Hi,
On 7/20 we upgraded from 22.1 to 22.2. We are using the Amazon S3 Utils version 1.1 and we can no longer upload to S3 after the upgrade.
This plug-in [com.appiancorp.ps.plugins.amazonS3Utils] is not registered to access secured values for the given external system key [s3prod]. Check the external systems plug-ins list in the Administration Console.
Error Occured: Error while uploading the file to Amazon S3. Error is: The security token included in the request is invalid. (Service: AWSKMS; Status Code: 400; Error Code: UnrecognizedClientException; Request ID: c1e7278c-ca73-46bd-bcf9-c510a620018a)
Thanks,
Scott
Discussion posts and replies are publicly visible
Have you had the chance to look at the std out log? Are there any more details in there? Also, was this tested and working in a lower environment after upgrade?

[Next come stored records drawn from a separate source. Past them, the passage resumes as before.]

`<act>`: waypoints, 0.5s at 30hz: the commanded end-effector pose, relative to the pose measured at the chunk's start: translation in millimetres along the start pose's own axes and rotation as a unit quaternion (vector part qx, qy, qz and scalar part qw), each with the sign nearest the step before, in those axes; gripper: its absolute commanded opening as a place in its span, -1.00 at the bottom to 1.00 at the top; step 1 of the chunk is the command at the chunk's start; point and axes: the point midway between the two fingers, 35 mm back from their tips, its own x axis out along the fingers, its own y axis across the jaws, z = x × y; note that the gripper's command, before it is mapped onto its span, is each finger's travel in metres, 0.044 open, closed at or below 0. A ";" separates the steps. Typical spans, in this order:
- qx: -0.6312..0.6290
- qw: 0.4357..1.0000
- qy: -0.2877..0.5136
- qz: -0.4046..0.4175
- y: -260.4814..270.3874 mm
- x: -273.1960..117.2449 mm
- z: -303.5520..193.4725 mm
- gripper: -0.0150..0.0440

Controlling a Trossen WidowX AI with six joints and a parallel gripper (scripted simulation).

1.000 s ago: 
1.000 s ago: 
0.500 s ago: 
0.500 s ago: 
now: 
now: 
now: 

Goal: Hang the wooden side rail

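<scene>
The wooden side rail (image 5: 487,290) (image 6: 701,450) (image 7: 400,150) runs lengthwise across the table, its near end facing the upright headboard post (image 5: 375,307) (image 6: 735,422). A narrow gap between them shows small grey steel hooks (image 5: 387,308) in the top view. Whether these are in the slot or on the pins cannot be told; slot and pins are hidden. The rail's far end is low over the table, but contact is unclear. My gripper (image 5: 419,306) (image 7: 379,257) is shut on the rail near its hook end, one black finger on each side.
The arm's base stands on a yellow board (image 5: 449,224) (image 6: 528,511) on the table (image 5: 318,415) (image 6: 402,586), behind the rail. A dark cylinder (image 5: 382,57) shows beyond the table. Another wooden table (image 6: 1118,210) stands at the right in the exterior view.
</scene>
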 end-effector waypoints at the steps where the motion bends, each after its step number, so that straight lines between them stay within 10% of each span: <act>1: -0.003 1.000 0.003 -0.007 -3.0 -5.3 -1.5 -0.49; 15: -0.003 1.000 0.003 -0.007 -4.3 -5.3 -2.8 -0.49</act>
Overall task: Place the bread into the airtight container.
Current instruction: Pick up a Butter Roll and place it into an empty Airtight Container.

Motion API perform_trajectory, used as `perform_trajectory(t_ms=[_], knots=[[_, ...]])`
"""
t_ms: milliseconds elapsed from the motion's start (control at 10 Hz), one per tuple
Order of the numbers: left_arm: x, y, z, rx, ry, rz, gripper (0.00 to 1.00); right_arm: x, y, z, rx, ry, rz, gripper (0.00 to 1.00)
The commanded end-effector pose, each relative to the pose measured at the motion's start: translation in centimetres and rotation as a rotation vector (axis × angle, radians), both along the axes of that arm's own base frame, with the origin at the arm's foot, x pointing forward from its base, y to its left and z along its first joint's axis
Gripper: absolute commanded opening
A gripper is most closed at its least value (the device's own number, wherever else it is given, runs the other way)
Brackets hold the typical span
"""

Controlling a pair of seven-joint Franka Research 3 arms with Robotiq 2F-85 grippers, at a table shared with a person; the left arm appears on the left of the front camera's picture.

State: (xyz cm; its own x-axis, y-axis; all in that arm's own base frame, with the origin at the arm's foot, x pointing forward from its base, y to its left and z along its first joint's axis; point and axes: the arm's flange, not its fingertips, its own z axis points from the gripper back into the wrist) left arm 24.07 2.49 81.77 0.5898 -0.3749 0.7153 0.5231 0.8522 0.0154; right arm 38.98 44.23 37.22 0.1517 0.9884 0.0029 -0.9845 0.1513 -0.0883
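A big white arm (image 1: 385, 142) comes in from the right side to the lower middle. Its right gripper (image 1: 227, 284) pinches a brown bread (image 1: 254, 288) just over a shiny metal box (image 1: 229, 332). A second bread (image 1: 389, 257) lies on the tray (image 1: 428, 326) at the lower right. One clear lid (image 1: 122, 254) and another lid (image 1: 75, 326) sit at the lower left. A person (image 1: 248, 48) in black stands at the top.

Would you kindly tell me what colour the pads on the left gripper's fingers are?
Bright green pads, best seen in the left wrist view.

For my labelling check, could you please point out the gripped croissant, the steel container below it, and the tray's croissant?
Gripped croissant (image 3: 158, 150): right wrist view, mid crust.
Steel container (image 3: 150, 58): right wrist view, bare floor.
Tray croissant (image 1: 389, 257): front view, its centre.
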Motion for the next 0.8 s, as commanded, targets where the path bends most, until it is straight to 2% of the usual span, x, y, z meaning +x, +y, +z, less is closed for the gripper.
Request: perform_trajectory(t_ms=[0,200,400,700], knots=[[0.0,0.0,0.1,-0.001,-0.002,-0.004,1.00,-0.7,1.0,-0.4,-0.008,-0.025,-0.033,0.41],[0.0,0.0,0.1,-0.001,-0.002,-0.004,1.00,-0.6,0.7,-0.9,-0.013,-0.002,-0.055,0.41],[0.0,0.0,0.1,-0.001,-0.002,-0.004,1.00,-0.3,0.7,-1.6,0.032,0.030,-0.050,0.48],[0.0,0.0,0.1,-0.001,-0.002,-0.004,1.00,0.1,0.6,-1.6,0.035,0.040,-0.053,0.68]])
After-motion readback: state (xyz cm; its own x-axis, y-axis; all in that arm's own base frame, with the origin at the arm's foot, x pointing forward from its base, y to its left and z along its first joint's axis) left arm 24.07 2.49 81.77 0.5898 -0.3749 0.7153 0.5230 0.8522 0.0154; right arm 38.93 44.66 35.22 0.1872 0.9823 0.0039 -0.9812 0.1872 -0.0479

When tested in lower environments it continued working in our Test environment but did not continue working in Dev.
I will see if I can find anything in the std out log.
This is from the Appian support team:
2022-07-25 06:01:29,719 [ajp-nio-0.0.0.0-8009-exec-45] ERROR com.appiancorp.ps.plugins.amazonS3Utils.UploadObjectsToAmazonS3 - Error while uploading the file to Amazon S3. com.amazonaws.AmazonServiceException: The security token included in the request is invalid. (Service: AWSKMS; Status Code: 400; Error Code: UnrecognizedClientException; Request ID: cbfe99b5-a70c-4b71-b374-92b449d1293a)
Here is another log entry we have noticed.
2022-07-25 16:07:43,697 [Appian Work Item - 8327 - WorkID 811 - execution01 - process 270508345 - model 155 : UnattendedJavaActivityRequest] ERROR com.appiancorp.ps.plugins.amazonS3Utils.UploadObjectsToAmazonS3 - Error while uploading the file to Amazon S3.com.amazonaws.AmazonServiceException: User: arn:aws:iam::124294179439:user/SCP is not authorized to perform: kms:GenerateDataKey on resource: arn:aws:kms:us-east-1:124294179439:key/0484e365-406c-4413-a453-781f530957f8 with an explicit deny in an identity-based policy (Service: AWSKMS; Status Code: 400; Error Code: AccessDeniedException; Request ID: 62e8514c-07a3-4602-b69d-af6243236224) at com.amazonaws.http.AmazonHttpClient.handleErrorResponse(AmazonHttpClient.java:1275) at com.amazonaws.http.AmazonHttpClient.executeOneRequest(AmazonHttpClient.java:873)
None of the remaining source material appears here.